Popolo di Dio e Nomos: una lettura teologica dell’opera di don Zeno
Carpi – Anche se qualche riferimento vernacolare potrebbe indurre a pensare il contrario (si citano per esempio al perdunèdi, nel senso di grande propensione al perdono) l’ultima opera su don Zeno apparsa in questi giorni non è affatto l’ennesima ricostruzione della biografia del sacerdote a partire dalle sue profonde radici locali e dall’umiltà e semplicità della gente che si raccolse intorno a lui.
Come si può intuire già dal titolo, “Il carisma dell’unum in don Zeno di Nomadelfia” (2016, stampato in proprio, 400 pagine, 25 euro, reperibile alla libreria La Fenice) il libro di don Roberto A.M. Bertacchini, 64enne, sacerdote, filosofo e teologo carpigiano (a lato), già autore di importanti studi su Sant’Agostino, assume piuttosto la vicenda del fondatore di Nomadelfia all’interno di una complessa – e talvolta molto ardua – lettura teologica.
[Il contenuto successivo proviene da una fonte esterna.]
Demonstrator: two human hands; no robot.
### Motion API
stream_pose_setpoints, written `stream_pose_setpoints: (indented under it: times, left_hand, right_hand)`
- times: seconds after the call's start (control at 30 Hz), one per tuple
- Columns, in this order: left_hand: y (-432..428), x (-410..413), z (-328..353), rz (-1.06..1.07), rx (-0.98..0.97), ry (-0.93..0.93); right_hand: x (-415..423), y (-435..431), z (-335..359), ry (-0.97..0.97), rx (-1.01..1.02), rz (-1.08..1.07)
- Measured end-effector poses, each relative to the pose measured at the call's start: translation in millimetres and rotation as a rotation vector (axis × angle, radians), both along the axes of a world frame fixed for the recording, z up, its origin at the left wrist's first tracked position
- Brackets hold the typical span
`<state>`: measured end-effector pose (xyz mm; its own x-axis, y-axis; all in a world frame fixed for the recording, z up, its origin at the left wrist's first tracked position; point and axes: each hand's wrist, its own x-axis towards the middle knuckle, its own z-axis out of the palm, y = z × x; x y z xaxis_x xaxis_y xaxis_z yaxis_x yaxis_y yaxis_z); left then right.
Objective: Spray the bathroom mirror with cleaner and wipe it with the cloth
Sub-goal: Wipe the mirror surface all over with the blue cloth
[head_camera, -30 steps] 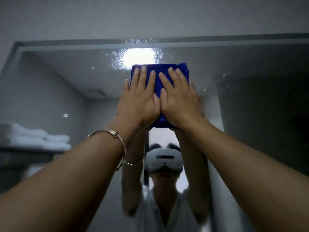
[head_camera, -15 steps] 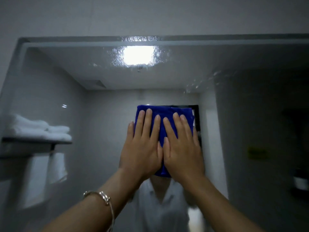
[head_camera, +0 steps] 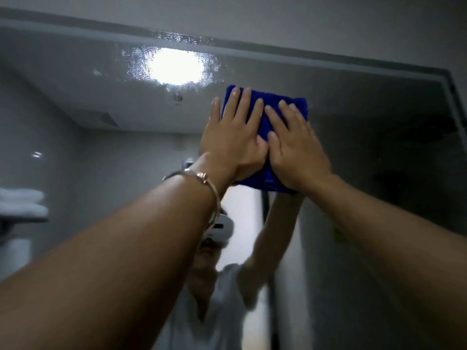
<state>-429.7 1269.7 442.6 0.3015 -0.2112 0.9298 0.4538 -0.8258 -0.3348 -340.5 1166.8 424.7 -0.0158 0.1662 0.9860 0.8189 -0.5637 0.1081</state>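
Mirror (head_camera: 88, 117) fills most of the view, with its top edge slanting across the picture. High up on it is a patch of spray drops (head_camera: 174, 65), lit bright by the lamp that shows in the glass. More drops sit along the top edge just above that patch.

Cloth (head_camera: 283, 104) is blue, folded into a thick pad, and lies flat on the glass. It is below the drops and to their right, near but not touching them.

Left hand (head_camera: 232, 137) lies open and flat on the cloth, fingers spread and pointing up. Right hand (head_camera: 295, 145) lies open and flat beside it, thumbs touching. Neither hand grips; both just press the cloth to the mirror.

The wet patch is up and to the left of the hands. The left hand is the nearer one to it. I think the next wipe should slide the cloth up and left, so it runs over the drops.

A thin bracelet (head_camera: 202, 176) is on the left wrist.
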Motion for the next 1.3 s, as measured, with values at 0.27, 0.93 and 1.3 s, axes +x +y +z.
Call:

È una lettura che si impernia sulla convinzione dell’autore che la nozione di “Popolo di Dio”, divenuta un’astrazione e dissoltasi nei secoli da quando i battezzati hanno smesso di essere una realtà organica, sarebbe invece stata recuperata nell’esperienza storica di Nomadelfia. Questo perché, sottolinea sempre Bertacchini, “…è solo con don Zeno che riemerge il senso del valore politico del Popolo di Dio”, mentre le singole realtà ecclesiali, sia pur strutturate, come per esempio i focolarini o Cl, non lo sono per nulla. “Non decidono insieme ciò che pertiene a tutti – scrive l’autore nella parte finale del volume –. Sono i vertici che decidono. Non discutono insieme. Sono i consigli direttivi che discutono”. Al contrario, è solo con don Zeno che torna quel concetto di Popolo di Dio “teorico e pratico che fu di Sant’Agostino”.
A questa conclusione Bertacchini arriva dopo un percorso lungo 400 pagine che riassume in una ventina di esse i tratti caratteriali di don Zeno, le sue contraddizioni e il suo linguaggio. Ma poi viene scandito da approfondimenti su don Zeno e la Chiesa gerarchica, sulle famiglie adottive e sulle mamme di vocazione di Nomadelfia considerate alla luce del contesto teologico neotestamentario, sulla paternità sacerdotale e sulla fraternità.
L’altro tratto di rilevanza teologica che Bertacchini intravede in Nomadelfia è quello che definisce “la questione del nomos”. Per dire che l’esperienza di quella comunità recupera il nomos, la legge, ma non nel senso in cui la si intende nomalmente, bensì come la legge originaria, costitutiva del vivere civile, la legge divina che gli uomini applicano e che, come viene tradotta nel termine Nomadelfia, è legge di fraternità. Dunque, se il nomos, la legge, è fraternità, “…ciò significa che essere fraterni è essere materni gli uni verso gli altri, secondo la maternità del Padre”. Il che spiega, secondo Bertacchini, perché Nomadelfia non esisterebbe senza le mamme di vocazione “…che sono il sacramento più alto possibile di questa maternità divina”.
Non sappiamo quanto Don Zeno, di indole pratica com’era, fosse consapevole degli ingranaggi teologici messi in moto dal suo agire, almeno secondo la lettura che ne dà don Bertacchini. Se lo fosse stato, probabilmente non avrebbe avuto modo e tempo ed energie sufficienti da dedicare alla sua impresa.